Re: preliminary analysis of shape expressions proposal

-----BEGIN PGP SIGNED MESSAGE-----
Hash: SHA256

> Dear Peter, all,
> 
> Thank you for your comments, here are my answers.
> 
> Le 01/05/2015 15:13, Peter F. Patel-Schneider a écrit :
>> 
>> I spent some time yesterday and today looking over the Core SHACL
>> Semantics document http://w3c.github.io/data-shapes/semantics/
>> 
>> This is a new formal basis for a shapes/constraint language.
>> 
>> The language (in Section 2) is quite limited.  It includes closed
>> shape expressions and open shape expressions.  It has disjunction and a
>> construct called grouping.  It has cardinality ranges.  It has values
>> and node kinds and datatyping and facets.  It has inverse properties
>> (which are not handled in the semantics).  That's it.
> 
> Indeed, that's it!
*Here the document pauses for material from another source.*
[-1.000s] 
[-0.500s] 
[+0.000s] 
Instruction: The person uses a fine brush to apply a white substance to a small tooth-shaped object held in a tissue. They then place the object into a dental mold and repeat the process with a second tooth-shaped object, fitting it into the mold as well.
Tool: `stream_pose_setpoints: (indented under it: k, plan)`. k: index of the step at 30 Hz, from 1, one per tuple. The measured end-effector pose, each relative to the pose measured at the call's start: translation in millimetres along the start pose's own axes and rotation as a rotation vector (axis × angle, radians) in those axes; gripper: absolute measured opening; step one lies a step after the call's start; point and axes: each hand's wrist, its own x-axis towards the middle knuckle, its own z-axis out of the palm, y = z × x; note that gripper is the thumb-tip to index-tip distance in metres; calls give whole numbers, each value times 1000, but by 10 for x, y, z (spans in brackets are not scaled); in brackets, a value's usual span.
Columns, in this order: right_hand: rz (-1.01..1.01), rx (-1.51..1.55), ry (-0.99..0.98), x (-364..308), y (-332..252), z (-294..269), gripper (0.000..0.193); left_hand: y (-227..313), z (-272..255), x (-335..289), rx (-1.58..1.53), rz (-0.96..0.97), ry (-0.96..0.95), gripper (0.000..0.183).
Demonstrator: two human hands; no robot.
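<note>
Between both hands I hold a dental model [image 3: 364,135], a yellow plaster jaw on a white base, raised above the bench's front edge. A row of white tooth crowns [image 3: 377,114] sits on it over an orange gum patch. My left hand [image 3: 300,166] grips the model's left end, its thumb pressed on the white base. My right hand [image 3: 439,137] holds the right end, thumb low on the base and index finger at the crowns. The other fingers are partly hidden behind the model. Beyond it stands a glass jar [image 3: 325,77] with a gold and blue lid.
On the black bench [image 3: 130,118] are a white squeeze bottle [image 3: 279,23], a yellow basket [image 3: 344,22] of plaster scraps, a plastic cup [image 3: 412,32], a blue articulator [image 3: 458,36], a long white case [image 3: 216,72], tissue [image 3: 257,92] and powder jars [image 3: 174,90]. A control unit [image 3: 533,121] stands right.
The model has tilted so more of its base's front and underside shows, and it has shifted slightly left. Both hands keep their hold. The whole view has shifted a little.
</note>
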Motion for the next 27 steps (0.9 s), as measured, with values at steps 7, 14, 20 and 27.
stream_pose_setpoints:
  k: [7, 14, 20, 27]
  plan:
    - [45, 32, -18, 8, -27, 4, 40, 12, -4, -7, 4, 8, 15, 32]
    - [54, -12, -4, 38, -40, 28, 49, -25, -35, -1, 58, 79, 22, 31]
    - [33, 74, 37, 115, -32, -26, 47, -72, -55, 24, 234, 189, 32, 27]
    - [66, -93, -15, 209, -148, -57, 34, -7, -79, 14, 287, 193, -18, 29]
Because these few constructs allow to express complex
> constraints on the neighbourhood of a node, we didn't consider it
> necessary to add anything else for now. By the way, the unique difficulty
> in integrating inverse constraints is that it makes the definitions more
> verbose, handling two distinct cases each time. We added explanations how
> it works, to be found in the actual version of the document.

A few more things have been added since my initial analysis, including
inverse triple constraints and a partial treatment of the association of
data with shapes, but there is still no negation, no conjunction, no
keys, no transitive traversal, and no extensibility.  That's quite a bit
of stuff that is not handled.

>> In particular there is no conjunction of shape expressions, and adding
>> this conjunction would break a property of the semantics.
> 
> Adding conjunction would not break anything in the semantics.  We
> already have conjunction of types in triple constraints. It is actually
> very easy to add general conjunction as construct of shape expressions.
> If a user case justifies the need of conjunction (i.e. cannot be handled
> with what is already in the language), then conjunction is a an evolution
> to be considered.

Adding a normal conjunction would break the property that each triple in
Neigh is introduced exactly once in a proof tree.
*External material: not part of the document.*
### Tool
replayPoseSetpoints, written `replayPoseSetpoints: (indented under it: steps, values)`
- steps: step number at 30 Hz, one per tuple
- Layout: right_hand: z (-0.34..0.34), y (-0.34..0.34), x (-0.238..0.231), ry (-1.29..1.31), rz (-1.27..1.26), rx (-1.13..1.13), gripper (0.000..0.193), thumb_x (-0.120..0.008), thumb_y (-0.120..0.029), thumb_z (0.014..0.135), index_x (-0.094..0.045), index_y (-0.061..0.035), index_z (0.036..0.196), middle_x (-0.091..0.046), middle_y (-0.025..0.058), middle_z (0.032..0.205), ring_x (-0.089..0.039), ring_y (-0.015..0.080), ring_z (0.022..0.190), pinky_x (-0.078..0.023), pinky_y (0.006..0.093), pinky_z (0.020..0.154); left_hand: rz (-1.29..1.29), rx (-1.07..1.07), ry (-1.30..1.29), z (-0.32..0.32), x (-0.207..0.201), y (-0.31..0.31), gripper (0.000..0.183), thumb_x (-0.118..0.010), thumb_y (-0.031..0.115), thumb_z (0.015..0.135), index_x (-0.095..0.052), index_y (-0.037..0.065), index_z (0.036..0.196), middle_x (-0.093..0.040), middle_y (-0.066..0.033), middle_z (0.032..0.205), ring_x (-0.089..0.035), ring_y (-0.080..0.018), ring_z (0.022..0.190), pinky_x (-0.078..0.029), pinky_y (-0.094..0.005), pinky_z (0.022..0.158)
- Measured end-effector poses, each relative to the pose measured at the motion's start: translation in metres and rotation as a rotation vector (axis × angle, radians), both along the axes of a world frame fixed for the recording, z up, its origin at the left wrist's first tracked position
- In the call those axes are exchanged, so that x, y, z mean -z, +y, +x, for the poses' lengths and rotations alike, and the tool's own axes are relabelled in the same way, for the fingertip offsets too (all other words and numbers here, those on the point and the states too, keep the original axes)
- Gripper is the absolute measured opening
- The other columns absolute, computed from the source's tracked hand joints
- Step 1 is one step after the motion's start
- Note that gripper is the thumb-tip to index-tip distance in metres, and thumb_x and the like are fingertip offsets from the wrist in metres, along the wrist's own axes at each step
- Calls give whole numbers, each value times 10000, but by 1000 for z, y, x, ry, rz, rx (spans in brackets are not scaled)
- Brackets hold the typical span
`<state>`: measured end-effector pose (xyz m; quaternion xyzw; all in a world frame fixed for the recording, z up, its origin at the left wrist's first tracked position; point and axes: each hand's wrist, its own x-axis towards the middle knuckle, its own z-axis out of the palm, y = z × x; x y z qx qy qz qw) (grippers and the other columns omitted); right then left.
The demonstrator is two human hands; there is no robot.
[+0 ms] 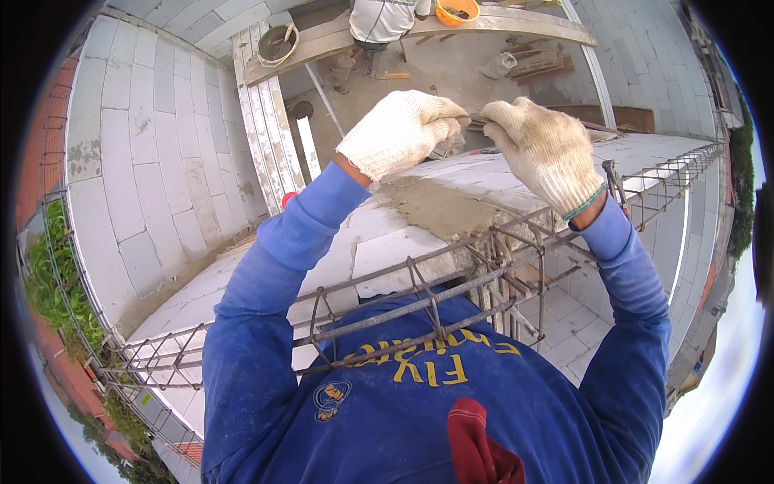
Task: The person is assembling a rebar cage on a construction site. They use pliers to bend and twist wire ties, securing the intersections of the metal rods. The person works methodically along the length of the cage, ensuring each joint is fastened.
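Observation:
My left hand (403, 133), in a white knit work glove, is raised ahead of me with fingers and thumb pinched together. Facing it, my right hand (548, 153), gloved the same way, is also closed in a pinch. Only a narrow gap separates the fingertips; a thin dark line seems to run between them, too small to name. Below both hands runs a rebar cage (435, 305) of long bars and square ties, crossing in front of my chest. Beside my right wrist, a dark metal tool (614, 184) stands against the bars, its kind unclear.
Wet grey mortar (439, 206) lies on the white block wall top beneath my hands. Beyond, a co-worker (383, 22) is by a wooden plank (516, 24) bearing an orange basin (456, 11). A bucket (278, 46) stands left. Tall block walls (153, 145) rise on both sides.

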<state>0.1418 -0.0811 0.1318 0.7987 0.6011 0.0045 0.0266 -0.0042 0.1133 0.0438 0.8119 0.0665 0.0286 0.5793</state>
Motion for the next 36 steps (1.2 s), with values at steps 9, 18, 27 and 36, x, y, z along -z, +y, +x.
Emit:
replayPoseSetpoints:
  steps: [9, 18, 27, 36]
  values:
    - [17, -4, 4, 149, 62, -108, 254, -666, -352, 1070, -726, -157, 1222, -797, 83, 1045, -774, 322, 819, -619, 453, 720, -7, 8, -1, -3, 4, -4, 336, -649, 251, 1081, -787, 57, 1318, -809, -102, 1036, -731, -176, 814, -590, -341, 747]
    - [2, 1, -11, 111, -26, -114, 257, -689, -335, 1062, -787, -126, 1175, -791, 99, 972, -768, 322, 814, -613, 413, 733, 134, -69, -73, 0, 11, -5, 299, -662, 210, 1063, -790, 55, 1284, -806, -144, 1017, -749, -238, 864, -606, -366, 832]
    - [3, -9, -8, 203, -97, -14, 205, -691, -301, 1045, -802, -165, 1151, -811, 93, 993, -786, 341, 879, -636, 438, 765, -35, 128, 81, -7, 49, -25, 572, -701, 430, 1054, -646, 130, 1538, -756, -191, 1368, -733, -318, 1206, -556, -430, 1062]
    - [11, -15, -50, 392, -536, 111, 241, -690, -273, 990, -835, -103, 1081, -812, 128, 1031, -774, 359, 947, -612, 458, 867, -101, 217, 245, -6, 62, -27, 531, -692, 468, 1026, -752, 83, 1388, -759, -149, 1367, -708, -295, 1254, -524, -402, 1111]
[Section eliminated. See previous message for my response.]

>> There are some minor problems with the proposal.
>> 
>> The language (Section 2) is very ambiguous.  The productions for 
>> disjunction and grouping need to be modified to require them to be 
>> disjunctions or groupings, respectively.
> 
> I do not understand this remark. Does this relate to the abstract syntax
> ?

Yes it does.  In the abstract syntax a simple shape expression can be
just a shape expression, or it can be a disjunctive shape, or it can be
a group shape, or a disjunctive shape made up of a group shape, or lots
of other possibilities.   There are probably no ill-effects of this
ambiguity.

>> The abstract syntax used in Section 5 is different from that in Section
>> 2.
>> 
>> 
>> There are some broken parts of the proposal.
>> 
>> There is a claim that disjunctive shape expressions are similar to
>> logical disjunction.  However disjunctive shape expressions here end up
>> being quite different from logical disjunction.  See below for more on
>> this.
>> 
>> 
>> There are some serious problems with the proposal
>> 
>> There is no connection between how shapes are associated with data
>> (Section 4) and the main part of the semantics (Section 5).
> 
> Fixed: 2 lines in the end of the document.
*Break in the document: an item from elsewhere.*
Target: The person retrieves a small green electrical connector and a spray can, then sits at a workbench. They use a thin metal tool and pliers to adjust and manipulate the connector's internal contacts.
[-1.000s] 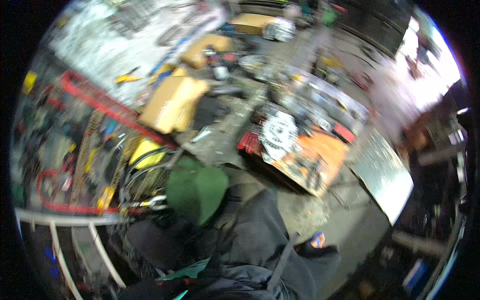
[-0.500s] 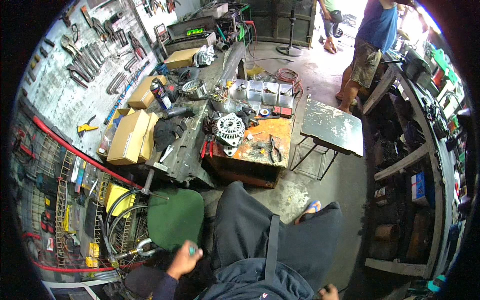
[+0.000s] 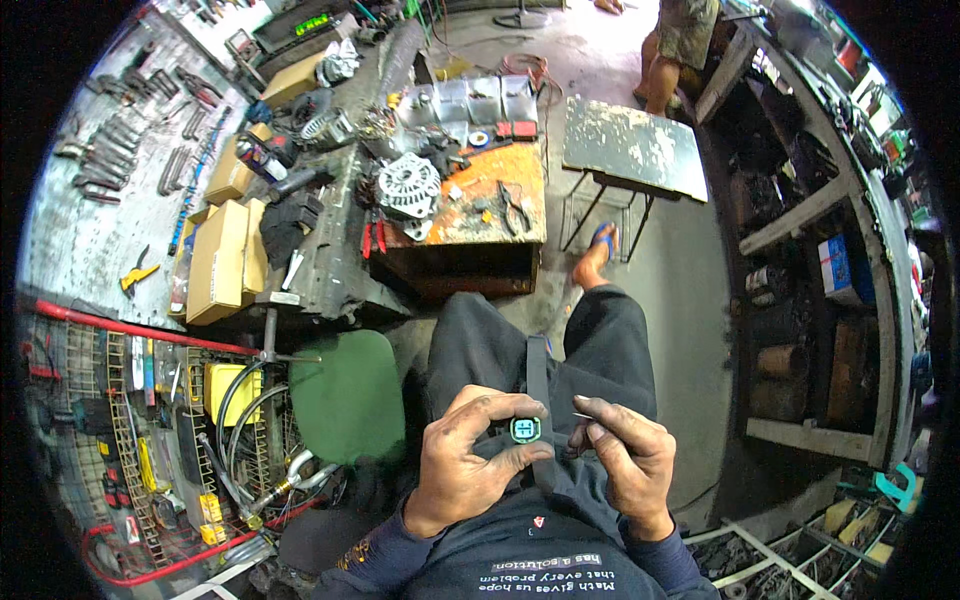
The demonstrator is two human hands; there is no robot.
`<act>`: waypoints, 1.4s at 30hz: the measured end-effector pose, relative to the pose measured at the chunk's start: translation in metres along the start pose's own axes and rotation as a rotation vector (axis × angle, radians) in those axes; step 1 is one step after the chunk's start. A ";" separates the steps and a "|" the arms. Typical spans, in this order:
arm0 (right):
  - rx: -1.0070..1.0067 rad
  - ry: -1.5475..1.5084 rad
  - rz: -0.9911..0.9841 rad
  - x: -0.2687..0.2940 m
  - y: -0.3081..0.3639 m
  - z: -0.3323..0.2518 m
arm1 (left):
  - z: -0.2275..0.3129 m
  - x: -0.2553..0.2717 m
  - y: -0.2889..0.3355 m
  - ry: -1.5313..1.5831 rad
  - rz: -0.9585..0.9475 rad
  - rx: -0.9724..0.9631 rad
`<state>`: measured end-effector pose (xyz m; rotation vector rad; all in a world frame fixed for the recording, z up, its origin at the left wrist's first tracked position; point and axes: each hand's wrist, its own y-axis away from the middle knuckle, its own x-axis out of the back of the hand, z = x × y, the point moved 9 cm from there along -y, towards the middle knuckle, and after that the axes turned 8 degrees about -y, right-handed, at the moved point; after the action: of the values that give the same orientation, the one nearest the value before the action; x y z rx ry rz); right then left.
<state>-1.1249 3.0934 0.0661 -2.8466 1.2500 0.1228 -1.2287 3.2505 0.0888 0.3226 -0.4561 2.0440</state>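
My left hand (image 3: pixel 462 462) pinches a small teal electrical connector (image 3: pixel 525 430) between thumb and forefinger, over my lap. Its face with several cavities is turned up toward me. A short way to the right, my right hand (image 3: pixel 632 462) is closed with thumb and fingertips together. A thin, light, pin-like piece (image 3: pixel 582 415) sticks out from those fingertips toward the connector, apart from it. What kind of piece it is cannot be made out at this size.
Ahead, an alternator (image 3: pixel 408 187) and pliers (image 3: pixel 514 208) lie on a worn orange wooden box (image 3: pixel 480 182). A scuffed folding table (image 3: pixel 635 150) stands right of it. A green seat (image 3: pixel 347 398) is at my left, shelving (image 3: pixel 805 432) at right. Another person's legs (image 3: pixel 662 75) show beyond.
Both hands have come up and inward from low at the sides to meet over my lap, the left bringing the connector. My view has tipped down, and a foot now reaches forward.
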 end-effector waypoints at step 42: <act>0.393 0.493 -0.131 -0.027 -0.003 -0.054 | -0.027 -0.025 0.008 0.435 -0.167 0.136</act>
<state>-1.1381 3.1123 0.1221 -2.6669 0.9878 -0.7782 -1.2247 3.2401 0.0528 -0.0093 -0.0217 1.9140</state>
That covers only part of Section 4, which itself only covers two simple
ways to associate data with shapes.

>> The semantics in Section 5 does not cover the full language from
>> Section 2. It is missing inverse triple constraints.  Adding inverse
>> triple constraints to the semantics appears to be problematic.
>> 
>> The semantics depends on witness mappings.  The definition of witness 
>> mappings talks about triples appearing in the conclusion of
>> applications of the rule for the empty shape expression.  However,
>> applications of this rule do not include any triples at all.  I think
>> that there is a simple fix---using the rule for triple constraints
>> instead---but that remains to be verified.
> 
> I do not think there is a problem with the empty shape. Actually, I am 
> not sure I understand your remark. In any case, a non-empty set of 
> triples does not satisfy the empty rule.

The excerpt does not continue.